“Lennon?” I heard a voice call out to me, and for a moment, I didn’t want to turn around. I really didn’t want to turn around. But mama didn’t raise a coward, and so I turned around with a fake smile on my lips. There she was, blonde curls all messily thrown up and a coffee in her hand. Still as achingly beautiful as the last time that I saw her. Still as overwhelmingly ethereal. I could feel the carefully placed blocks of my life begin to crash down as the gaze of her apathetic eyes tore me apart. The way that she always looked at me like I was a human standing at the altar of her godliness. The way that it hurt. The way that I would rather flay myself alive than subject myself to again. The way that I would rather throw myself off a cliff than admit that I need it. The way that I would rather die than to never kneel at her feet and beg, pray, for just a brush of her perfectly clean fingers against my own dirty ones.
“Hey!” I say, feeling my progress; all those long hours of therapy wither away with every moment that I stand here in her presence.
“It’s been a while. You’ve cut your hair,” she said as she reached, and her fingers brushed the dark curls beside my face, and a memory surfaced from long ago.
“If only we could have kids. They’d have the most beautiful curly hair ever.”
Sometimes I ache for those children that will never be. I am snapped out of those thoughts by the feel of her fingertip against my cheek in the lightest of kisses. I jerk away, and she dropped her hand down as if burnt. As if she could feel even a fraction of the pain that I feel. Ha. How the tables have turned.
She cleared her throat. We stood in silence for a minute while I gathered my courage to leave. I tried to picture what would happen if I stayed. To will my feet to move. To will my tongue to lift.
“I finally watched that movie that you recommended.”
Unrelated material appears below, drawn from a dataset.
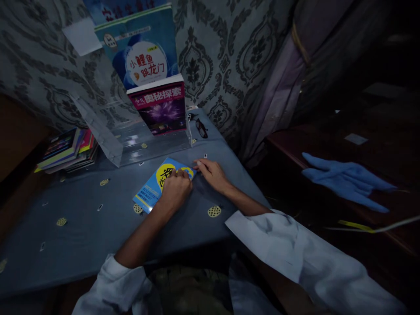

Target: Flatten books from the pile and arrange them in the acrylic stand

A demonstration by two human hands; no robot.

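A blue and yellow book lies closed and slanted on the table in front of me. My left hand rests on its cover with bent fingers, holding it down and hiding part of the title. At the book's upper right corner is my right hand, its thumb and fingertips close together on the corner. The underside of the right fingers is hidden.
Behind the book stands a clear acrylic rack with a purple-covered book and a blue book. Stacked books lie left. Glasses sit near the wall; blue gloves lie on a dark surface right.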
We would be forever at odds. Never quite on the same page. Like two puzzle pieces that have nowhere else to go but do not fit together.
“I thought it was really good.”
Two different milks in the fridge. Mayonnaise and Miracle Whip. Two different vegetables for every meal.
“I heard that there’s a sequel in theaters, have you seen it yet?”
Clothes in the hamper; clothes on the floor.
“I also haven’t gone to see it yet.”
Two different shampoos. The water jug in the fridge unfilled.
“I was waiting to see if someone would go see it with me.”
The trash not taken out. Both pancakes and waffles in the morning.
“But no one that I know has seen the first one so no one can.”
Two holidays; two families never fully accepting the other.
“Would you like to go with me?”
No.
No.
Alas, what was it that Homer said about Calypso? Ah yes, “he had no choice—
unwilling lover alongside lover all too willing.”
“Yes.” I, too, had to follow my Calypso.